• _What to do_
Take the data below and extract the lines from the one with "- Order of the" to the one with "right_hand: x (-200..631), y", inclusive, exactly as written.

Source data
- - -

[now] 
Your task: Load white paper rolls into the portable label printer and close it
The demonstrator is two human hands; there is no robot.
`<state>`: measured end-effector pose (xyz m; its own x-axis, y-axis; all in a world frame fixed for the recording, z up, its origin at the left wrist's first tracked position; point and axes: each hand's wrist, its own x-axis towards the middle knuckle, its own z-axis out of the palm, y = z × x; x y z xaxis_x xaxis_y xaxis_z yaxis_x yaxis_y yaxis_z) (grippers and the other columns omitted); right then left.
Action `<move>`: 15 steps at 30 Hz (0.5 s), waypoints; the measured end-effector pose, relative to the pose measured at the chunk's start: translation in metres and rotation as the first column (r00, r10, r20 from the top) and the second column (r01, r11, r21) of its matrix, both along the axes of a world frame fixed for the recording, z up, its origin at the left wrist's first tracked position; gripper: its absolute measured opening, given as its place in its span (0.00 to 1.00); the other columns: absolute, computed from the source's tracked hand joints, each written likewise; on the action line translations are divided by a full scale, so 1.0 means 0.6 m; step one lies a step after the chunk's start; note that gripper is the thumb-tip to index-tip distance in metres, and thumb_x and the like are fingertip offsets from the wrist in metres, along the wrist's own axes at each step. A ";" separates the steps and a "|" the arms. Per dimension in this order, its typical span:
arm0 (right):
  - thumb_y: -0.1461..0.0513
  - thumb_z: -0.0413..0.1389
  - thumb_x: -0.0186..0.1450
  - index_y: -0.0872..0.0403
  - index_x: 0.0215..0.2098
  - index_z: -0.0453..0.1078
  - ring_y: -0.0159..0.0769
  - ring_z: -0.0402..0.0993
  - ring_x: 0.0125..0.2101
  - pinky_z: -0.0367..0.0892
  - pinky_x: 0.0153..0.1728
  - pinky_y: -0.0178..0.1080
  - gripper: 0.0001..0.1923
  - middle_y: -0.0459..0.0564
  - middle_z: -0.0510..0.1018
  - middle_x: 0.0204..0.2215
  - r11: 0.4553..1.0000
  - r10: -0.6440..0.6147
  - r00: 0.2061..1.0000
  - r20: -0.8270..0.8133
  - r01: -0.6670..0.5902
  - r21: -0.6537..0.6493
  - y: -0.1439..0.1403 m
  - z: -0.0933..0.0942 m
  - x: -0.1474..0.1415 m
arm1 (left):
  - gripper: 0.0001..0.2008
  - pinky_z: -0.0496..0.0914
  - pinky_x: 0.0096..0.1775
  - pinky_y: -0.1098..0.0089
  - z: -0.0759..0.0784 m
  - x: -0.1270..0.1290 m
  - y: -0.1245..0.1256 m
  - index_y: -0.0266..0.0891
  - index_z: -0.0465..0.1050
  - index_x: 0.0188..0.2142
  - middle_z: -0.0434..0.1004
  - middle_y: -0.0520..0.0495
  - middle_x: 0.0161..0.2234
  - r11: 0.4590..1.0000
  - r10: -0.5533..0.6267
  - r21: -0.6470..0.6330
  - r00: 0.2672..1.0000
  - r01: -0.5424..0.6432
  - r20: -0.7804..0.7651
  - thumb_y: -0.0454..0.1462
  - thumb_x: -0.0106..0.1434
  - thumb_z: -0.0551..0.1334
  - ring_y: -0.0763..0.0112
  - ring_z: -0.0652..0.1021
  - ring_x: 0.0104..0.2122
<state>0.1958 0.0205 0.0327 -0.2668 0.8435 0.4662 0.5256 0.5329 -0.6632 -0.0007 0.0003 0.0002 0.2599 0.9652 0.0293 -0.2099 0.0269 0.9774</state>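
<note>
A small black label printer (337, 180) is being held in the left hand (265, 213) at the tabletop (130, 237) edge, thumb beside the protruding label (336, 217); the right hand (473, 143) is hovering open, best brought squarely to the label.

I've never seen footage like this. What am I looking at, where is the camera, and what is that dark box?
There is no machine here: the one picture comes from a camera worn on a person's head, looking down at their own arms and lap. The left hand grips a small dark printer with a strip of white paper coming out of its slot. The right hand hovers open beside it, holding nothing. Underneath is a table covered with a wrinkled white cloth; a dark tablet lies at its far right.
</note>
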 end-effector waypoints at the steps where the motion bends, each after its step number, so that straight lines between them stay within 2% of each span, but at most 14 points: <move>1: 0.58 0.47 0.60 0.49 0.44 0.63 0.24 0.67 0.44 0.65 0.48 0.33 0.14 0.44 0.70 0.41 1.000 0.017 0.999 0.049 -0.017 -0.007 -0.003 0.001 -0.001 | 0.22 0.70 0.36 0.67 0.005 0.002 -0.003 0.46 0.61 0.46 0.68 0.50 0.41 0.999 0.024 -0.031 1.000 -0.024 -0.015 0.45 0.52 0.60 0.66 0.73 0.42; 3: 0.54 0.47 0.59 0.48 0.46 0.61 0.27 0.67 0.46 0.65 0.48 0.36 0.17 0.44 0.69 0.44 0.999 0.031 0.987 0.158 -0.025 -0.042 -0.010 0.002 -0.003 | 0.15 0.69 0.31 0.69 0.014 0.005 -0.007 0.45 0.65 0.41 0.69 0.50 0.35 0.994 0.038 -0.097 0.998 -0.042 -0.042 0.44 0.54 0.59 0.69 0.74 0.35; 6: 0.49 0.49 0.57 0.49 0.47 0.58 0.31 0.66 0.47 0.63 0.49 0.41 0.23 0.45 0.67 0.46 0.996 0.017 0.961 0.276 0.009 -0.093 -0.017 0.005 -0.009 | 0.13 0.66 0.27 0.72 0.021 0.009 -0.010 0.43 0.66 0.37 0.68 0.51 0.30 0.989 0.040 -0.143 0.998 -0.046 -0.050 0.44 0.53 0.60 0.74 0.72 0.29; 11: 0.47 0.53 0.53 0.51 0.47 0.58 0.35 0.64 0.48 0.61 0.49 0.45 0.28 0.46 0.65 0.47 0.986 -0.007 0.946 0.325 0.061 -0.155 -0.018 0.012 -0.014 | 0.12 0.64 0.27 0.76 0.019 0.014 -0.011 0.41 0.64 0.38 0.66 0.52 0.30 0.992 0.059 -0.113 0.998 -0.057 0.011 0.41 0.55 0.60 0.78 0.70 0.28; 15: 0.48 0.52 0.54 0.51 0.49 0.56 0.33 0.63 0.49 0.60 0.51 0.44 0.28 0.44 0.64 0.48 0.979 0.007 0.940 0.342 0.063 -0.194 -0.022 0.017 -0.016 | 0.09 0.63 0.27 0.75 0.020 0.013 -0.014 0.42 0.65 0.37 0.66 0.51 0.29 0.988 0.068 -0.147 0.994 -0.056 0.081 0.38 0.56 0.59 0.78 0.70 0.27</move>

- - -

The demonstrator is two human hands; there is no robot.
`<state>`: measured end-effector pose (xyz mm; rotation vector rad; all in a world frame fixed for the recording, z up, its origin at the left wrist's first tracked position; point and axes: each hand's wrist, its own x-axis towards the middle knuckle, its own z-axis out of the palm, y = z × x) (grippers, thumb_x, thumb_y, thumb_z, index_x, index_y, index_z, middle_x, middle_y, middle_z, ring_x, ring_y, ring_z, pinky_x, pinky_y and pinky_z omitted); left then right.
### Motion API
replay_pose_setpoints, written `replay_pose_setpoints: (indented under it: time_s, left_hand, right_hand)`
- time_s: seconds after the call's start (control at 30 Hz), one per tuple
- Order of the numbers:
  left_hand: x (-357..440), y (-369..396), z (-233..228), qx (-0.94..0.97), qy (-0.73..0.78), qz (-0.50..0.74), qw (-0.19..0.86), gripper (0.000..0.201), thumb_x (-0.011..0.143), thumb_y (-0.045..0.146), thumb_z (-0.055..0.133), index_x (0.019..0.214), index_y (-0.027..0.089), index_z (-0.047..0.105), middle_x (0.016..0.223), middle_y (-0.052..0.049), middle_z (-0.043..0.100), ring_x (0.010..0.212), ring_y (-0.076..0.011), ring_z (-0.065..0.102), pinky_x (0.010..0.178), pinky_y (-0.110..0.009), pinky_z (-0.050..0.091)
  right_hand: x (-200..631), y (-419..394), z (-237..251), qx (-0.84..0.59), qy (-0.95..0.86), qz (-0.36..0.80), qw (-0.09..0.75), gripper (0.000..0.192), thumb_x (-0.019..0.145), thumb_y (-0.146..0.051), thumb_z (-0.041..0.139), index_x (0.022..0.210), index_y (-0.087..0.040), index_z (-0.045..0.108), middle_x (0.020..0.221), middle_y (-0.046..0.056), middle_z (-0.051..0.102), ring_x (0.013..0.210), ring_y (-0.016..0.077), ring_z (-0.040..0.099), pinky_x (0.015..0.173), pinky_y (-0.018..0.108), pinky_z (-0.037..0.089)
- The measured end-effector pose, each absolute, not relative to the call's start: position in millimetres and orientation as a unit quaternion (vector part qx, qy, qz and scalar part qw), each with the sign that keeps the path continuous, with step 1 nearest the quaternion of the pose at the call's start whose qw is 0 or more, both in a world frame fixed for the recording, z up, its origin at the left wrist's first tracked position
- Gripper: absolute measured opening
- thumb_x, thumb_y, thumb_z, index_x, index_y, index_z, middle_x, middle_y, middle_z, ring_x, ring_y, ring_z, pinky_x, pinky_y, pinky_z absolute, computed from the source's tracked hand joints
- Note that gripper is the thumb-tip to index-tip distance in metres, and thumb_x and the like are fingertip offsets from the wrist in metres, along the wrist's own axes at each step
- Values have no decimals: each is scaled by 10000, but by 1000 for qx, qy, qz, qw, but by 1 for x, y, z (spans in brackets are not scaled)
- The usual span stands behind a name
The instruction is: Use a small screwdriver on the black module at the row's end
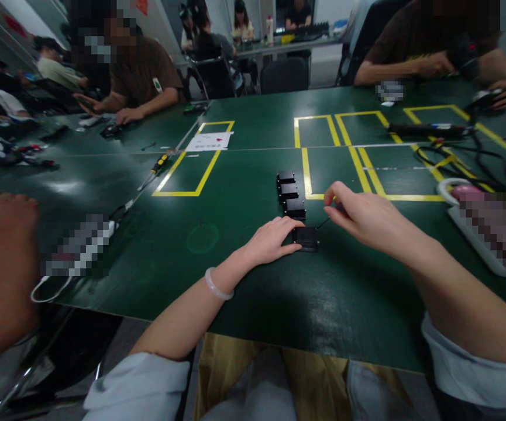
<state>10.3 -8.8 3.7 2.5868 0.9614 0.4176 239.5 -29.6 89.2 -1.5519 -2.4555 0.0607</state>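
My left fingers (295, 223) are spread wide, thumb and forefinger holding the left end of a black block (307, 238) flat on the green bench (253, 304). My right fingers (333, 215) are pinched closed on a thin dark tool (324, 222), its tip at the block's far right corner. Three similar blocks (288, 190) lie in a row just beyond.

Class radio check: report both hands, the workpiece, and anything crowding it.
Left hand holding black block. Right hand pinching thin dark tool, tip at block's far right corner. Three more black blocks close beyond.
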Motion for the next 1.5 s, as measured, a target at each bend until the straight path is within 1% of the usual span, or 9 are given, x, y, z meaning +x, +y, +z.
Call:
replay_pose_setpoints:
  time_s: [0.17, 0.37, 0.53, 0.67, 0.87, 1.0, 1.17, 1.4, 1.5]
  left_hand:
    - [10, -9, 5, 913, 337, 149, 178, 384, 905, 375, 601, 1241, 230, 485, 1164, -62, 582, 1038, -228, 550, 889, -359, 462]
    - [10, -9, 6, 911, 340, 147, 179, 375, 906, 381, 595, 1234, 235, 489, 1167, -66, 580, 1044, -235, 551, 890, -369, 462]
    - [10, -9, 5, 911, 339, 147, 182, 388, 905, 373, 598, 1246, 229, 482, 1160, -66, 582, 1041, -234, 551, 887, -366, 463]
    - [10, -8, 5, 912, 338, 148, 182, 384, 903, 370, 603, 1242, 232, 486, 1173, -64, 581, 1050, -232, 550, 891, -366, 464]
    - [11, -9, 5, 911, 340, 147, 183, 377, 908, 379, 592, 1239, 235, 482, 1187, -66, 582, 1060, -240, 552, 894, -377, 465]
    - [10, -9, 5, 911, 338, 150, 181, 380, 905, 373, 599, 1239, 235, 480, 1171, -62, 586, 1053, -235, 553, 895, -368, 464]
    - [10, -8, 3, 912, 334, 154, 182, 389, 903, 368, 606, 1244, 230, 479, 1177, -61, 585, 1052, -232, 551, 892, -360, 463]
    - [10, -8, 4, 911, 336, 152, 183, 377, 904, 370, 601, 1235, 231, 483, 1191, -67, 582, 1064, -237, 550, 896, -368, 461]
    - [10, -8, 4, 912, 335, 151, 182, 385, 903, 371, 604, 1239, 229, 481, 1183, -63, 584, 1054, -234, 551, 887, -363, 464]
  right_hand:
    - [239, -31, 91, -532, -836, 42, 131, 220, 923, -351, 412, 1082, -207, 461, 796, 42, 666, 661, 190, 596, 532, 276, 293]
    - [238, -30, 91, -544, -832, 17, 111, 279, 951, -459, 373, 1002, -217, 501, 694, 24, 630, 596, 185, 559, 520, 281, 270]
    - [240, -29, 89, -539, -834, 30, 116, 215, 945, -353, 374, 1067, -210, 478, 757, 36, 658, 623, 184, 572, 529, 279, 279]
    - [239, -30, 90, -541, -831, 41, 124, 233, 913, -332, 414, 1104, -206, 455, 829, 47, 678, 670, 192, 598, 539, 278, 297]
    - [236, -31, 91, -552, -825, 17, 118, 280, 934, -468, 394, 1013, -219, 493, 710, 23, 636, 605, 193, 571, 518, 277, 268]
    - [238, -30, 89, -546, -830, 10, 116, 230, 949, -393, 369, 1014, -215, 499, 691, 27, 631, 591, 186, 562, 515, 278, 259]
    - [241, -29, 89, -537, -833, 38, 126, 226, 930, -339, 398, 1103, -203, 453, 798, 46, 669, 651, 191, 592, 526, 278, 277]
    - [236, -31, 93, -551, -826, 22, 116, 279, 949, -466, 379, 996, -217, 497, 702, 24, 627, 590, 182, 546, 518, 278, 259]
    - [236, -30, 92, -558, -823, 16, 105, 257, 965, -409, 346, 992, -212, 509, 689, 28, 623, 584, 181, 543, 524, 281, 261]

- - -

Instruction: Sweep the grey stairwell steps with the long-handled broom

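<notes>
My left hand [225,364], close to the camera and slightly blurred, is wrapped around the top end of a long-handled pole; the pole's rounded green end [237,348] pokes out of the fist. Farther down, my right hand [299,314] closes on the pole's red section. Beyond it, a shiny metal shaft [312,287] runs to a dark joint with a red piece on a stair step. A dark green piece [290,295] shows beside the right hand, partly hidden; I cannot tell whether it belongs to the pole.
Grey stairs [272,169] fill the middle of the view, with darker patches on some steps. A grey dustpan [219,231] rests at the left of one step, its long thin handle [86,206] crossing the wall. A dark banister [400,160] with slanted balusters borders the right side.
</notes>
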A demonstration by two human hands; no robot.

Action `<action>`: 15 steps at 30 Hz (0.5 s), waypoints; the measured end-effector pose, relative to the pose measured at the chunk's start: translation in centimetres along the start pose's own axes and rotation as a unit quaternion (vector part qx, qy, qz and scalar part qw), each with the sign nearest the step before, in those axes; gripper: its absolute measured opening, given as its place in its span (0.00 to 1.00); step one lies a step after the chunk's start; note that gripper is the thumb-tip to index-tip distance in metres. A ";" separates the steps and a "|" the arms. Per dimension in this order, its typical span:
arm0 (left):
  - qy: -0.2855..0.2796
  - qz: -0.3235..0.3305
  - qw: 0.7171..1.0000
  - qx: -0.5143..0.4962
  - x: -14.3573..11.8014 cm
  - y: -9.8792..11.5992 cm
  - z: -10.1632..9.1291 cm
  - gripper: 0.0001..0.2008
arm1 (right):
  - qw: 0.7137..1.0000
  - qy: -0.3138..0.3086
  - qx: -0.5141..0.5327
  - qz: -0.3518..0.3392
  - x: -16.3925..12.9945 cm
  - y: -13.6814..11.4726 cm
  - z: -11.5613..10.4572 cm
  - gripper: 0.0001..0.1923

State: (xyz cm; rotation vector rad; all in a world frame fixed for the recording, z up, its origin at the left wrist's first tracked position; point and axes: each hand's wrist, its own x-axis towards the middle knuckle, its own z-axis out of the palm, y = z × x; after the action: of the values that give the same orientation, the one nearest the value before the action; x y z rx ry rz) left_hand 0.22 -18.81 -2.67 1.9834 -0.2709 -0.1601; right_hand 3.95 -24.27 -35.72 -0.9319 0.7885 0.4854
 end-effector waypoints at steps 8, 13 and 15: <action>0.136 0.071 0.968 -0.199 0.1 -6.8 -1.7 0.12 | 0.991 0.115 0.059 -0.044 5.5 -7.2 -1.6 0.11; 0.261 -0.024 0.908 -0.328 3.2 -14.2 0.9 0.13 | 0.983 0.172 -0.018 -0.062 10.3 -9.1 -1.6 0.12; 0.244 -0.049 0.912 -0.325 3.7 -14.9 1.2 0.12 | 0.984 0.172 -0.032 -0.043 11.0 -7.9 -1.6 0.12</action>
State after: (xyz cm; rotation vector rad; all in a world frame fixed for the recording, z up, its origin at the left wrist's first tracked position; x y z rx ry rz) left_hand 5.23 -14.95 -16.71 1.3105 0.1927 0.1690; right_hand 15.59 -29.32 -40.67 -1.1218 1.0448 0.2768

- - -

• _Answer below_
- Order of the numbers:
  left_hand: x (-357..440), y (-369..396), z (-233..228), qx (-0.94..0.97), qy (-0.73..0.78), qz (-0.50..0.74), qw (-0.19..0.86), gripper (0.000..0.201), thumb_x (-0.011..0.143), thumb_y (-0.045..0.146), thumb_z (-0.055..0.133), index_x (0.019..0.214), index_y (-0.027..0.089), index_z (-0.047..0.105), middle_x (0.016..0.223), middle_y (-0.052..0.049), middle_z (-0.043..0.100), ring_x (0.010..0.212), ring_y (-0.076..0.011), ring_z (-0.065..0.102), pinky_x (0.010..0.178), pinky_y (-0.110..0.009), pinky_z (-0.050..0.091)
  right_hand: x (-200..631), y (-419..394), z (-237..251), qx (-0.84..0.59), qy (-0.95..0.86), qz (-0.36..0.80), qw (-0.09..0.75), gripper (0.000..0.192), thumb_x (-0.019..0.145), thumb_y (-0.146..0.051), thumb_z (-0.041..0.139), index_x (0.022..0.210), index_y (-0.087..0.040), index_z (-0.045..0.108), middle_x (0.020..0.221), middle_y (-0.046..0.056), middle_z (-0.051..0.102), ring_x (0.013..0.210), ring_y (-0.016..0.077), ring_z (-0.040..0.099), pinky_x (0.015..0.173), pinky_y (-0.018..0.108), pinky_z (-0.037..0.089)

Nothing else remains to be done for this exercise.